[WHAT YOU HAVE TO DO]
Where the line containing "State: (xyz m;" appears, start copying; continue through the last line below and copy nothing else.
----- PROVIDED DATA
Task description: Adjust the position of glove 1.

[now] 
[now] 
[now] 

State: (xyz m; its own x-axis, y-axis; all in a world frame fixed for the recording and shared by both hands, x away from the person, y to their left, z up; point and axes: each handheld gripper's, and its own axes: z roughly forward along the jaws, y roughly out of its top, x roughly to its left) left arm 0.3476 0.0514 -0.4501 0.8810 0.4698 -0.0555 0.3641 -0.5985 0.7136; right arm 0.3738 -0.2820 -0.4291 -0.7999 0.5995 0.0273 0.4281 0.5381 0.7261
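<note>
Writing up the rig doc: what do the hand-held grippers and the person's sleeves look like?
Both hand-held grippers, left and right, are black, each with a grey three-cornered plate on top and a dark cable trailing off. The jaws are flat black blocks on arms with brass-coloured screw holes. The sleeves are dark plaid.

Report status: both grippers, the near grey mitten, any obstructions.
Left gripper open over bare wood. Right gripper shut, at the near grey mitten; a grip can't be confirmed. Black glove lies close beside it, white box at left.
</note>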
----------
[REPLY TO THE TASK]
State: (xyz m; its own x-axis, y-axis; all in a world frame fixed for the recording and shared by both hands, x away from the person, y to their left, z up; point and axes: each handheld gripper's, and its own axes: z roughly forward along the jaws, y roughly out of its top, x roughly to its left) left arm 0.3476 0.0514 -0.4501 0.8810 0.4698 -0.0555 0.3641 -0.5985 0.7136; right arm 0.3738 -0.2820 -0.4291 -0.7999 0.5995 0.0273 0.4281 0.5381 0.7261
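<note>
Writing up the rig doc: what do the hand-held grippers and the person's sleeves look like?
Both hand-held grippers, left and right, are black, each with a grey three-cornered plate on top and a dark cable trailing off. The jaws are flat black blocks on arms with brass-coloured screw holes. The sleeves are dark plaid.

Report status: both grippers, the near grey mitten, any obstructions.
Left gripper open over bare wood. Right gripper shut, at the near grey mitten; a grip can't be confirmed. Black glove lies close beside it, white box at left.
</note>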

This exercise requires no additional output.